→ Exercise details:
Your answer should hold each line of the material that contains the word "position".

→ Exercise data:
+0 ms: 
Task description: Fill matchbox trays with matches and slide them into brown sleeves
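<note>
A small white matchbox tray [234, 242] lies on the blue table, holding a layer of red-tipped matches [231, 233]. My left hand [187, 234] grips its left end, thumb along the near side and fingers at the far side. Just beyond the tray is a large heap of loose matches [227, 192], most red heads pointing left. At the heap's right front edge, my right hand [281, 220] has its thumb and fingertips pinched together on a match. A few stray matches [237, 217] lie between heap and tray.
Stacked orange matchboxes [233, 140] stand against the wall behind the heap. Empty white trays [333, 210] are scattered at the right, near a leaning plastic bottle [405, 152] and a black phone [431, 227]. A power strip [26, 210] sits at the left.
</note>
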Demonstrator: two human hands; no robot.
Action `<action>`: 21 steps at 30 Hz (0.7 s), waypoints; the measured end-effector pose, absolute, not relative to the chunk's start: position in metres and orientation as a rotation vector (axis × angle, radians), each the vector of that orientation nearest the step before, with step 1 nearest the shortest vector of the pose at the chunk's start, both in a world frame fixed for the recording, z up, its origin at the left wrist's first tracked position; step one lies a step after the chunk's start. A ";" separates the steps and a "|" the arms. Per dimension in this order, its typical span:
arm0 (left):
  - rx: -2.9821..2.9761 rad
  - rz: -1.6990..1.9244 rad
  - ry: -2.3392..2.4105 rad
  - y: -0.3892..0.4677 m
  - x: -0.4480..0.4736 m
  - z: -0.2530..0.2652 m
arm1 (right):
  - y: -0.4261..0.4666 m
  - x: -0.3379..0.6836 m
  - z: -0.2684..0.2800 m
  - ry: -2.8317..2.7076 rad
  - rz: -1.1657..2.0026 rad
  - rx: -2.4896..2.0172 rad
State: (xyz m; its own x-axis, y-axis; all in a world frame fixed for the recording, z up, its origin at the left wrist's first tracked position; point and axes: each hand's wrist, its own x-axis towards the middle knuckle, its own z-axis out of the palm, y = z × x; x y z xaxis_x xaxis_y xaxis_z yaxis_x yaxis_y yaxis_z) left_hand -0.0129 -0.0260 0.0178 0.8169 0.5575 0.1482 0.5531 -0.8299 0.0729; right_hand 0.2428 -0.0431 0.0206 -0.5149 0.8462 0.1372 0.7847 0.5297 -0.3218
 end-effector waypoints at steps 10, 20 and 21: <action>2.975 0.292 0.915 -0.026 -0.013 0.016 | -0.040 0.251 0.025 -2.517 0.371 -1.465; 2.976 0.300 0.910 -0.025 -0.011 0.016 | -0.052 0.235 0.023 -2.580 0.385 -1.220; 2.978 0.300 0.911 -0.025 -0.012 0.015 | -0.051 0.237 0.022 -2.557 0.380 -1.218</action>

→ Output:
Action `<action>`: 21 steps at 30 Hz (0.7 s), waypoints; the measured end-effector pose, absolute, not relative to the chunk's start: position in metres and orientation as a rotation vector (axis × angle, radians), each the vector of that orientation nearest the step before, with step 1 nearest the shortest vector of the pose at the chunk's start, both in a world frame fixed for the recording, z up, its origin at the left wrist's first tracked position; step one lies a step after the chunk's start. A ";" separates the steps and a "|" the arms. Per dimension in this order, its typical span:
State: (xyz m; its own x-axis, y-axis; all in a world frame fixed for the recording, z up, its origin at the left wrist's first tracked position; point and axes: each hand's wrist, its own x-axis towards the middle knuckle, its own z-axis out of the palm, y = z × x; x y z xaxis_x xaxis_y xaxis_z yaxis_x yaxis_y yaxis_z) left_hand -0.0129 -0.0260 0.0178 0.8169 0.5575 0.1482 0.5531 -0.8299 0.0729; right_hand 0.2428 -0.0431 0.0206 -0.5149 0.8462 0.1372 0.7847 0.5297 -0.3218

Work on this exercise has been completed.